15 Settembre, 2002
Il lavoro che ci attende al Nord di Lucinao Pizzetti.
Se la più seria anomalia italiana non fosse il berlusconismo ma l’assenza di un’alternativa....
Il lavoro che ci attende al Nord di Lucinao
Pizzetti.
Se la più seria anomalia italiana non fosse
il berlusconismo ma l’assenza di un’alternativa,
in grado di dare voce alle tante speranze
di un’Italia migliore e più giusta, muovendo
dalla qualità più che dalla quantità della
spesa pubblica per assicurare agli italiani
eguali opportunità e migliori diritti di
cittadinanza?
Un interrogativo quasi pleonastico, in particolare
dopo le elezioni regionali e nel mentre si
riaffacciano quelle politiche anticipate.
Estremizzo così l’esito del voto avvenuto
dalle mie parti: chi si accontenta spesso
si tura il naso e vota Berlusconi, chi si
oppone sovente pure si tura il naso e in
buona parte vota PD, chi è arrabbiato o molto
deluso vota il non voto, chi vuole il cambiamento
vota la Lega.
La nuova Lega.

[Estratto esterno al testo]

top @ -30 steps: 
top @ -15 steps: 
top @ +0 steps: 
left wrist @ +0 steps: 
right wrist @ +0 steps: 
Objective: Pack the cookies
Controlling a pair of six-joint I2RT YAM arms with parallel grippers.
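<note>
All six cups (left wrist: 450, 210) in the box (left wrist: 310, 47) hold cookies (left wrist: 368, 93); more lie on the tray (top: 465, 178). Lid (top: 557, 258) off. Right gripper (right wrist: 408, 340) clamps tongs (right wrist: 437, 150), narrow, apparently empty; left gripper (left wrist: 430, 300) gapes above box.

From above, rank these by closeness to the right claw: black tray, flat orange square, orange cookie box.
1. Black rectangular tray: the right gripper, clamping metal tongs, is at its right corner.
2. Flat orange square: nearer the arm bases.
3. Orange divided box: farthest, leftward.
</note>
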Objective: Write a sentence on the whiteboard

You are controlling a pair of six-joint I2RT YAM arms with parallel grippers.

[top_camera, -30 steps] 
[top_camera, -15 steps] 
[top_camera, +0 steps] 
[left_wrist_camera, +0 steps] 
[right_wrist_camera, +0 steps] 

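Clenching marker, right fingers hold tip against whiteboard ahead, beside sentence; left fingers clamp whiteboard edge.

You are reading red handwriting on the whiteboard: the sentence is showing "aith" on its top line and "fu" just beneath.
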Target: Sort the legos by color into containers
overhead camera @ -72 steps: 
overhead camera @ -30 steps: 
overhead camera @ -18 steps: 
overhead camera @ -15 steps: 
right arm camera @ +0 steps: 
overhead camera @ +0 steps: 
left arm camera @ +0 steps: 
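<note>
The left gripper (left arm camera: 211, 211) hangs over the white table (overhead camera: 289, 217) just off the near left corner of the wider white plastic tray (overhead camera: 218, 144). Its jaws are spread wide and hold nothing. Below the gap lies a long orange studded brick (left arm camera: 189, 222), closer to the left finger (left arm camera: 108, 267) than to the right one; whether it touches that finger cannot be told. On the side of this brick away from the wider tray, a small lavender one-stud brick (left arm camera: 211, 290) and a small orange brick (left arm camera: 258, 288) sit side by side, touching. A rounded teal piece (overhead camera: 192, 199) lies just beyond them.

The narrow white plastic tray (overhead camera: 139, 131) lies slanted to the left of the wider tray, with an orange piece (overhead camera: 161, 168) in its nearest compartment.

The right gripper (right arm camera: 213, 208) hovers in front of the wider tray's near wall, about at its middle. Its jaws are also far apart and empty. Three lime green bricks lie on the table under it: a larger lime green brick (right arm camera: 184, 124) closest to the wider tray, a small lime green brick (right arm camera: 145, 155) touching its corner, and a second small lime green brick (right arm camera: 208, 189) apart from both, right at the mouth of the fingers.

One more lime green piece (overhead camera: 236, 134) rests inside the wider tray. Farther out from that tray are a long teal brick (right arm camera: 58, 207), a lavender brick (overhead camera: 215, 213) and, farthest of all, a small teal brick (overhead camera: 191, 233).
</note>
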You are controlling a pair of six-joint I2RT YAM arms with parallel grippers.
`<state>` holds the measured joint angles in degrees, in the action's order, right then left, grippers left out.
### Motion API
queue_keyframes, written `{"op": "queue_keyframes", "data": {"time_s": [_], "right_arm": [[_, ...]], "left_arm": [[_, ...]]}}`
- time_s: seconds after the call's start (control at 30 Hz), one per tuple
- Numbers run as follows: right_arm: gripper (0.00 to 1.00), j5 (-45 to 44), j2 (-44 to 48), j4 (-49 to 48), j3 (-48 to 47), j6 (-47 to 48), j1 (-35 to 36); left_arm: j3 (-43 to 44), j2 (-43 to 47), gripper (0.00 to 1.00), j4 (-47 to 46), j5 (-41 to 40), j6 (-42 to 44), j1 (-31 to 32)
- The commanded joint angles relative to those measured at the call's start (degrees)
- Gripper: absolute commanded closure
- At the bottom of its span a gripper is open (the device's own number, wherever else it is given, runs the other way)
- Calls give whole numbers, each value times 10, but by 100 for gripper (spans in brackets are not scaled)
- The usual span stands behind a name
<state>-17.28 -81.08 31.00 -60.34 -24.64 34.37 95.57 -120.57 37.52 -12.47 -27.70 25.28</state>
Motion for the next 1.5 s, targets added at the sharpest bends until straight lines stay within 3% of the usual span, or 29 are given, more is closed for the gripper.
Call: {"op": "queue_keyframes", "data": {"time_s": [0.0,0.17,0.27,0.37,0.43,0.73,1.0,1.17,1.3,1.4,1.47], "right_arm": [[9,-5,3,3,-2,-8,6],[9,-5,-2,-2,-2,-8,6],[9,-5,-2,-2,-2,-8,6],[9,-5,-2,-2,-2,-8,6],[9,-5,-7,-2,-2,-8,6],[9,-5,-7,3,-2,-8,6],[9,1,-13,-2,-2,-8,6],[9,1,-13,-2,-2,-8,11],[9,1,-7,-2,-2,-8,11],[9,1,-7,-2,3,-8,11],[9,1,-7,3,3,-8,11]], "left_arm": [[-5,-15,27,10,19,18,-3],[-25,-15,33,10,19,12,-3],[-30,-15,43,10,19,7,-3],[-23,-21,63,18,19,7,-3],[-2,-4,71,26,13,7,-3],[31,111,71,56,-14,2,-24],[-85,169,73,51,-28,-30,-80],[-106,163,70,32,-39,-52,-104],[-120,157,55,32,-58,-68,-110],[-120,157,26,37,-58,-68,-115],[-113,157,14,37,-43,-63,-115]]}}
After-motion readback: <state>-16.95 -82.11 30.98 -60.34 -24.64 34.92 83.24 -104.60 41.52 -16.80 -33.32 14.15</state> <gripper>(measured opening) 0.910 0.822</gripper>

Oltre la destra, oltre la
sinistra, oltre il centro. La Lega che pretende
-ed ottiene- la guida dei processi di riforma
statuale. Non più nel segno della secessione
ma del federalismo.
Scorgo letture antiche e un poco intellettualmente
indolenti sulle ragioni del voto alla Lega.
Il fisco, gli immigrati, la sicurezza. Insomma
la difesa di sé dalle paure indotte dalla
globalizzazione, la quale certo crea nuove
opportunità a sud e a est del mondo ma ingenera
fortissime tensioni a nord e a ovest.
A mio modo di vedere non c’è più prevalentemente
questa motivazione “enclavista” nelle ragioni
del voto alla Lega. C’è molto di maggiormente
strutturato in quelle ragioni.
Nel mentre noi torniamo stancamente a dibattere
di partito del nord, la Lega si “snaturalizza”
e tende ad espandersi nazionalmente, scendendo
per li rami. Sulla base di una doppia azione
sociopolitica posta in essere, capace di
generare rappresentanza: patto di cittadinanza
e patto dei produttori. Risposta mediaticamente
efficace alle domande di tutela familiare,
di protagonismo individuale, di efficienza
del sistema pubblico, di dinamismo imprenditoriale.
Vale la pena rifletterci anziché riaprire
discussioni stantie e inutili. Del tipo:
a differenza nostra la Lega è radicata nel
territorio. Non sono i gazebo a portare linfa
alla Lega, né i circoli che in tanta parte
del nord, dove viaggia sopra il 25%, semplicemente
non esistono o sono assai meno dei nostri.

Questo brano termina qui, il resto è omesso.